--- DATA BLOCK ---

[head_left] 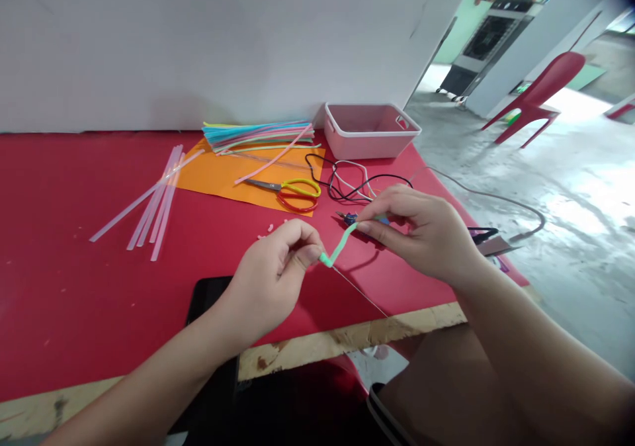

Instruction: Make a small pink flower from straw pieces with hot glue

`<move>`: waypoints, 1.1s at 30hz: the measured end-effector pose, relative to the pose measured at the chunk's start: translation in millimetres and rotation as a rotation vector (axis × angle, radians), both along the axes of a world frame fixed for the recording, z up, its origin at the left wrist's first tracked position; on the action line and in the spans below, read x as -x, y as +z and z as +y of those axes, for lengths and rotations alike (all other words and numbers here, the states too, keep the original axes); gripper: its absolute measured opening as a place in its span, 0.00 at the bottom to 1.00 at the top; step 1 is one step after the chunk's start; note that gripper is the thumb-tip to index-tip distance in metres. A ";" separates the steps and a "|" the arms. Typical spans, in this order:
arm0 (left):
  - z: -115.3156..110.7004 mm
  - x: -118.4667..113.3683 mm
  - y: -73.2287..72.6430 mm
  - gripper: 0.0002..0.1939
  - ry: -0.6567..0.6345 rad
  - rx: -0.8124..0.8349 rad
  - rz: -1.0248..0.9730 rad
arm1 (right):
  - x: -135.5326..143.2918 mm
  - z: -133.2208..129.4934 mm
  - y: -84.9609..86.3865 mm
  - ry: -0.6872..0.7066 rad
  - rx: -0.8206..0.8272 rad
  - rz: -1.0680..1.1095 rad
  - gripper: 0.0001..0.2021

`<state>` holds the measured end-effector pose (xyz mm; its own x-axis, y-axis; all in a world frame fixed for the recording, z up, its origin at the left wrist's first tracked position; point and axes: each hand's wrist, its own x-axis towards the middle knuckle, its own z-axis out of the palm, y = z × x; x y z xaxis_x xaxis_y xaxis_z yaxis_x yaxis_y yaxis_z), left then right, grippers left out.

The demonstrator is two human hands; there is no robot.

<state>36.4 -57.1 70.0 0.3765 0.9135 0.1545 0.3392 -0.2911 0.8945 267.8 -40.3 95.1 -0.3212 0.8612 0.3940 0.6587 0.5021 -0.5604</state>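
A light green pipe cleaner [341, 246] is stretched between my two hands, bent sharply near its left end. My left hand [278, 267] pinches that end between thumb and fingertips. The upper end is pinched by my right hand [421, 231]. From the bend a thin wire [360, 290] runs down to the right, toward the table edge. Just behind my right hand lies a blue tool with a metal tip [347, 218], mostly covered by the fingers. Scissors with yellow and red handles [300, 191] rest beyond my left hand on an orange sheet [198, 178].
Colourful pipe cleaners [258, 135] are piled at the back beside a pink basket [367, 138]. Pale pink glue sticks [159, 208] lie left on the red table [64, 267]. Black and white cables [347, 181] tangle behind my right hand. A dark phone [206, 294] is partly under my left forearm.
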 end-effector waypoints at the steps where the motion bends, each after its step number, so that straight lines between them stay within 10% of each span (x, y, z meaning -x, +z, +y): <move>1: 0.6 -0.9 -0.7 0.06 0.036 -0.044 0.035 | 2.2 -3.4 2.4 -0.026 -0.059 -0.028 0.04; 6: 3.3 -8.8 -0.5 0.06 0.234 -0.166 -0.002 | 20.6 -39.1 18.4 -0.143 -0.254 -0.093 0.03; 10: 1.9 -16.8 2.4 0.05 0.294 -0.127 -0.188 | 40.9 -72.6 21.6 0.031 0.020 -0.020 0.03; 22: 4.3 -15.8 2.4 0.07 0.245 0.275 -0.661 | 62.5 -35.3 -56.0 -0.037 0.336 0.302 0.08; 33: 2.9 6.4 -4.4 0.07 0.068 0.115 -0.349 | 16.8 -15.2 3.1 -0.118 0.121 0.040 0.06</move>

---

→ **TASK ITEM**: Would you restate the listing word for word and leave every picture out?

→ **WRITTEN REPLY**:
[head_left] 

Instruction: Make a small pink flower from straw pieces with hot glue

`<move>`: waypoints, 1.1s at 30hz: the measured end-effector pose, relative to the pose measured at the chunk's start: translation in millimetres and rotation as a rotation vector (axis × angle, radians), both along the axes of a world frame fixed for the recording, z up, its origin at the left wrist's first tracked position; on the action line and in the spans below, read x as -x, y as +z and z as +y of those axes, for lengths and rotations alike (all other words and numbers here, the states too, keep the original axes); gripper: its absolute measured opening as a place in its span, 0.00 at the bottom to 1.00 at the top; step 1 is one step after the chunk's start; note that gripper is the thumb-tip to index-tip distance in metres. A ";" separates the steps and a "|" the arms. Typical spans, in this order:
arm0 (left):
  - z: -115.3156..110.7004 mm
  - x: -118.4667..113.3683 mm
  - y: -73.2287..72.6430 mm
  - gripper: 0.0002..0.1939
  - ry: -0.6567..0.6345 rad
  - rx: -0.8124..0.8349 rad
  - rz: -1.0248..0.9730 rad
arm1 (right):
  - x: -135.5326..143.2918 mm
  - z: -133.2208..129.4934 mm
  - y: -84.9609..86.3865 mm
  - ry: -0.6872..0.7066 rad
  - rx: -0.8206..0.8272 rad
  - rz: -1.0680..1.1095 rad
  - gripper: 0.0001..0.2021

`<state>` holds the measured end-effector pose (xyz mm; its own x-axis, y-axis; all in a world frame fixed for the recording, z up, its origin at the left wrist's first tracked position; point and axes: each hand's wrist, its own x-axis towards the middle knuckle, its own z-axis out of the palm, y = z × x; x y z xaxis_x xaxis_y xaxis_z yaxis_x yaxis_y yaxis_z), left then right, grippers left out.

The demonstrator is two human hands; there is no robot.

<state>36.4 -57.1 70.0 0.3765 0.9135 0.1545 0.3392 -0.2911 0.8945 267.8 -40.3 95.1 -0.3212 0.8612 0.3940 0.6587 0.5021 -0.5604</state>
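A light green pipe cleaner [341, 246] is stretched between my two hands, bent sharply near its left end. My left hand [278, 267] pinches that end between thumb and fingertips. The upper end is pinched by my right hand [421, 231]. From the bend a thin wire [360, 290] runs down to the right, toward the table edge. Just behind my right hand lies a blue tool with a metal tip [347, 218], mostly covered by the fingers. Scissors with yellow and red handles [300, 191] rest beyond my left hand on an orange sheet [198, 178].
Colourful pipe cleaners [258, 135] are piled at the back beside a pink basket [367, 138]. Pale pink glue sticks [159, 208] lie left on the red table [64, 267]. Black and white cables [347, 181] tangle behind my right hand. A dark phone [206, 294] is partly under my left forearm.
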 end-effector waypoints at the steps where the motion bends, each after its step number, so that straight lines between them stay within 10% of each span (x, y, z meaning -x, +z, +y): <move>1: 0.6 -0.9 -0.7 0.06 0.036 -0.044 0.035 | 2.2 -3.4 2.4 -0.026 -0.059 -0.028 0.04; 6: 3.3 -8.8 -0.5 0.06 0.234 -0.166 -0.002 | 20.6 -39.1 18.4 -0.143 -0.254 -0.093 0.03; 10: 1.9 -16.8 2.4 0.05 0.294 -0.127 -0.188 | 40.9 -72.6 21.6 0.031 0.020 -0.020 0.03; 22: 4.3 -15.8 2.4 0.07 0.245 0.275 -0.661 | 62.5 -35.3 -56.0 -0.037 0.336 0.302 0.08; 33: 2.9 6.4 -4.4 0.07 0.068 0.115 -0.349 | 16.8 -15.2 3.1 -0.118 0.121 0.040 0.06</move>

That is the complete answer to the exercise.